My project idea centres on making a mixed-reality game that uses environmental storytelling – the telling of stories through, and in relation to, your surroundings – to investigate the ways in which places become meaningful to people. The design of the game would invoke a kind of treasure hunt format using geolocation. People would have to find certain locations that, when reached, would trigger media (e.g. text, audio, images) to be communicated by a device to tell stories about the places you’re exploring. By walking their own paths between the locations, and potentially contributing their own stories, players would be able to perform into being their own relationships with the places they journey though. To keep it within a manageable scale, I anticipated that the game would be set in one parish within the Canterbury district, or potentially throughout the whole district, depending on what form the game ends up taking. This setting also draws on the theme of pilgrimage – as a way of using walking to emotionally connect with places – and the history/mythology of storytelling from Chaucer’s The Canterbury Tales.

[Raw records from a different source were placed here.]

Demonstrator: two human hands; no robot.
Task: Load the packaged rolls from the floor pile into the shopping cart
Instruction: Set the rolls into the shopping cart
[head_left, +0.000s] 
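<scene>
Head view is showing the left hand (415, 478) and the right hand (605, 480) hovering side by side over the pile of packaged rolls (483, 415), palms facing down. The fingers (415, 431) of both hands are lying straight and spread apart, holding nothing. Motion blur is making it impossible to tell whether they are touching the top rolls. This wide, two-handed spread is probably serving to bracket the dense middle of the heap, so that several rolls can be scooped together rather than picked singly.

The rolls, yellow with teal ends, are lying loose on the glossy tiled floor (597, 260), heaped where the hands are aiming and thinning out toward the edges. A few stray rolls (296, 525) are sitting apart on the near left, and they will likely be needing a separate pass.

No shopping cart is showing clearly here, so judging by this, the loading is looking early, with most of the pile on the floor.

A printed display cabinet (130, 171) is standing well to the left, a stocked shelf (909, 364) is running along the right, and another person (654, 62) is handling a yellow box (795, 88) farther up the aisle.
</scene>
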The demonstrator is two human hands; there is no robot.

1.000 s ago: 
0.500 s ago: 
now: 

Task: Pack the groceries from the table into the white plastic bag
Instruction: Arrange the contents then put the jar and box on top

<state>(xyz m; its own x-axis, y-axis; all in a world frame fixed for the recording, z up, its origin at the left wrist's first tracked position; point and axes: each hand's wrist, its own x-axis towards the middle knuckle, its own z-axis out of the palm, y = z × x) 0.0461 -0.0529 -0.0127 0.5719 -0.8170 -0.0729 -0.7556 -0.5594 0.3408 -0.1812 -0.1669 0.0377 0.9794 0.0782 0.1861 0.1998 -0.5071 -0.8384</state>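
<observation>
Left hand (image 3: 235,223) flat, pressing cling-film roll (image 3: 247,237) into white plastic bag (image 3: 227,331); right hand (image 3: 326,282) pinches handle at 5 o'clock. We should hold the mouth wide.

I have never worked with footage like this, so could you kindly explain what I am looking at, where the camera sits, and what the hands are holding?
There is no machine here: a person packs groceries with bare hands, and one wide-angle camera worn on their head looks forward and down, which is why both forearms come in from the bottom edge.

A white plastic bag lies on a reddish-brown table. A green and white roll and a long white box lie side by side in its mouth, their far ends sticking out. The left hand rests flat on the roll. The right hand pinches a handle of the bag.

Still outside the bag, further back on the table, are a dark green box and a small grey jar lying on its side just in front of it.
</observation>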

To complete a PhD, you need funding to cover not only three years of tuition fees, but three years of maintenance to cover living costs, and sometimes costs involved in doing the research itself. Most students apply to funding bodies to get this, such as research councils or doctoral training partnerships/centres. Originally, I intended to apply for funding from the TECHNE Doctoral Training Partnership, which is funded by the AHRC (Arts and Humanities Research Council), whose deadline was at the end of January. This funding was particularly well-suited to my project, as it is intended for experimental, interdisciplinary research projects that will ensure the significance of arts and humanities research in the future.
However, after making initial contact with my prospective supervisor, it became clear that it would be impossible to complete everything that was required for the TECHNE funding by the deadline, especially as he thought that the project would require a supervisor from the university’s Media Arts department, as well as Geography. Fortunately, my supervisor pointed me towards a different funding source with a much more achievable deadline in April. This was the Leverhulme Trust’s Magna Carta Doctoral Centre, which funds projects related to ‘freedom and the rights of the individual in the digital age’.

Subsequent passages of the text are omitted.